DEKALB, Ill. — Sorting out the limitations and benefits of conservation and carbon credit programs that involve cover crops can be confusing, to say the least. To help farmers elect a carbon sequestration program and cover crop strategy that best suits their needs and capabilities, the Illinois Sustainable Ag Partnership (ISAP) has published its first-ever Cover Crop Incentive Directory (CCID). 
ISAP’s free, on-demand directory aims to provide a clear comparison of several programs that offer payment incentives to Illinois farmers for growing cover crops. It includes information on 15 incentive opportunities, including publicly funded programs at the federal, state, and county levels. Privately funded programs throughout Illinois are also detailed. The directory includes a brief description, relevant geography, contract length, payment details, and contact information for each program. 
This will allow farmers and landowners to be able to compare programs and select the option that is best for them, according to Jean Brokish, Midwest deputy director for American Farmland Trust (AFT), a founding member of ISAP.
“The CCID is designed with both farmers and farm advisors in mind who might be thinking of installing cover crops on their farms in order to take advantage of the financial incentives. They can use this as a tool to evaluate the various incentives, and then pick out a program that fits their plans,” said Brokish. “From our perspective, it’s for those farmers who are on the fence about cover crops. This directory can serve as a roadmap and provide support for the farmer.”
The CCID can also be utilized by farm advisors when assisting farmers in selecting a cover crop program that can return financial incentives, including programs offered by the federal government and through public-private partnerships.
“There are tables (in the CCID) with different rows that provide a basic description of different programs. Some of those programs you might be familiar with like EQIP and CSP, and others are cost-share programs available through the farm bill,” Brokish said. “It also details programs that are available only in certain parts of the state of Illinois, targeting specific watersheds or counties, along with funding sources.”
Contract and payment terms are also compared and contrasted within the three-page directory.  
In addition, the directory includes a “stacking matrix’’ to help farmers understand which programs can be combined to receive multiple incentives. Because many programs offer exceptions or exclusions for stacking, the stacking matrix serves to provide a program-by-program guide to stacking opportunities.
“We’ve also added some context on deadlines to sign up and on how to sign up for programs-- all that information is stacked up side-by-side,” Brokish said, before adding that the directory is not intended to represent a complete listing of all cover crop-related carbon sequestration programs and markets available to farmers and landowners. 
“Specifically what is not included here are some of the carbon markets,” she said, “but we felt that we had compiled a nice beginning directory of programs currently available to farmers with relatively low entry points, meaning low entry thresholds. Most people can go to websites associated with these programs and understand how these work, fill out some paperwork, and be on their way.” 

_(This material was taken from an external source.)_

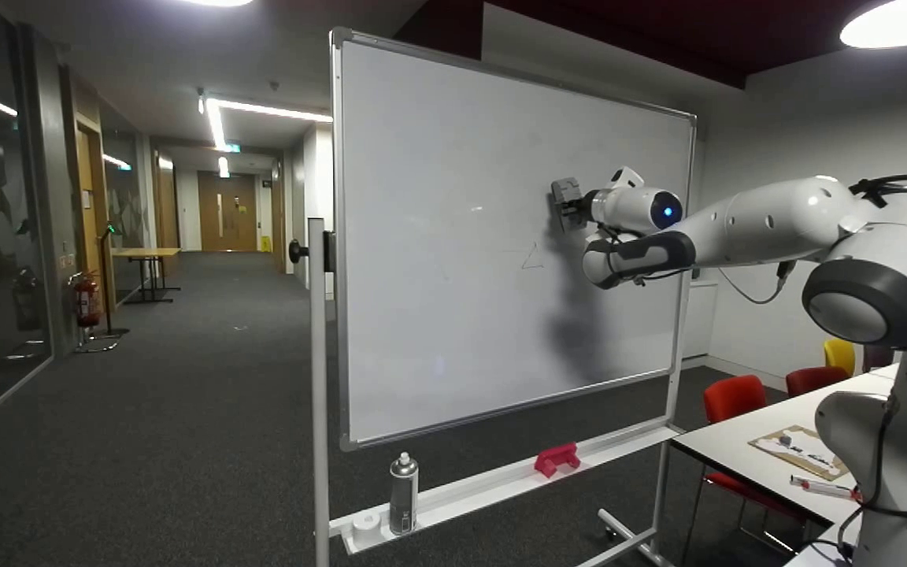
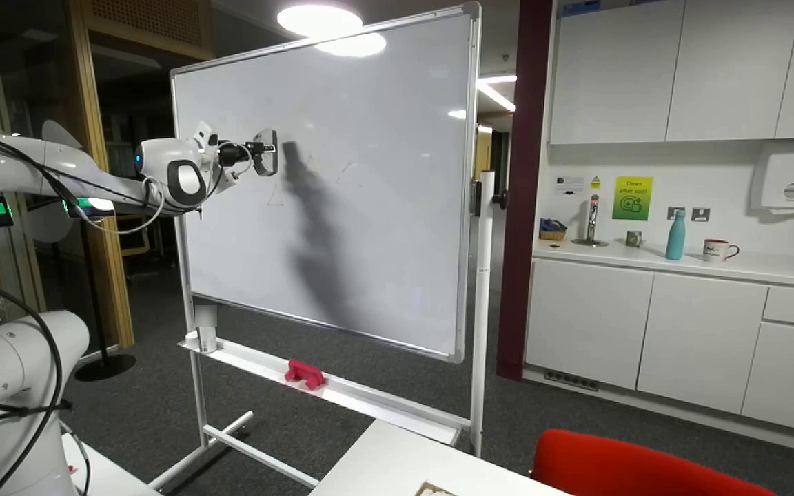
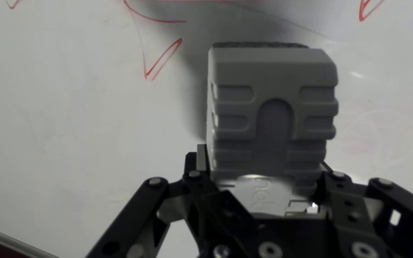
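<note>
my end effector (image 3: 264, 166): clamped on the grey eraser, gripping its body from two opposite sides.
grey eraser (image 3: 274, 118): in my grip in front of the whiteboard (image 1: 438, 236), nearer the top edge than the bottom edge in both exterior views; its dark felt faces the whiteboard, and i cannot tell whether they touch.
shadow (image 2: 321, 241): on the whiteboard, stretching down toward the bottom edge.
red strokes (image 3: 164, 54): on the whiteboard in my wrist view, near the eraser.
triangle outline (image 1: 532, 257): drawn lower than the eraser, in both exterior views.
tray (image 1: 485, 490): runs below the whiteboard's bottom edge; a silver can (image 1: 404, 492) stands near one end with a white round piece (image 1: 366, 526) just beside it, and a red holder (image 1: 557, 460) sits between the ends.
surface (image 1: 725, 431): carries a brown-edged panel (image 1: 800, 453) and, near an edge, a white pen (image 1: 820, 487); a red chair (image 1: 734, 399) stands beside it.
</note>
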### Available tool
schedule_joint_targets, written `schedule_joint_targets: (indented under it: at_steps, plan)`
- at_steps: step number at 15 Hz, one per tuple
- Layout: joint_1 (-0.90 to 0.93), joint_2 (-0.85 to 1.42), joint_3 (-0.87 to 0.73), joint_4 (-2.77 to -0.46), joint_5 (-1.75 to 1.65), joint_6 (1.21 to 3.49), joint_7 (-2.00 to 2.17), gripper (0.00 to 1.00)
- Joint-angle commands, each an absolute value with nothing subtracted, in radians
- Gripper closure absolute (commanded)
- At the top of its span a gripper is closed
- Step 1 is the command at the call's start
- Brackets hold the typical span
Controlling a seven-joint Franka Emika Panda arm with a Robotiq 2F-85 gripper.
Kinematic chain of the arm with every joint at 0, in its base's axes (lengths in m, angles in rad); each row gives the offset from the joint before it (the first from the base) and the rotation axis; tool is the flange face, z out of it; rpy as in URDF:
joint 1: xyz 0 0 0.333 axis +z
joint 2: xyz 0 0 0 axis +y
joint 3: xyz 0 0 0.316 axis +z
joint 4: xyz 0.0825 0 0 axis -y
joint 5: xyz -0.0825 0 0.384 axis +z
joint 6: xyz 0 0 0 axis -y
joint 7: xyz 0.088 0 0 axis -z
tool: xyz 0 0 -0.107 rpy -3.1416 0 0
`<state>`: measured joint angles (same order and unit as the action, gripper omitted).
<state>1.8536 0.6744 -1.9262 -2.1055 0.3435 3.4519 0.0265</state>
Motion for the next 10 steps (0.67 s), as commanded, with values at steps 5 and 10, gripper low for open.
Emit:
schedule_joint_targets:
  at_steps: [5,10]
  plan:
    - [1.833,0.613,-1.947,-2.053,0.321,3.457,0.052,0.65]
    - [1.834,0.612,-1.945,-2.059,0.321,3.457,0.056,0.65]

As attention to cover crops continues to increase thanks in part to the burgeoning carbon capture market, Brokish said the time was right to develop the CCID as an important resource for farmers. “There are a lot of incentives available for farmers, and a lot more attention on the value of cover crops. The potential confusion is really accelerating, and we just wanted to help by developing a tool that could help farmers evaluate all the options that are available to them,” she said. 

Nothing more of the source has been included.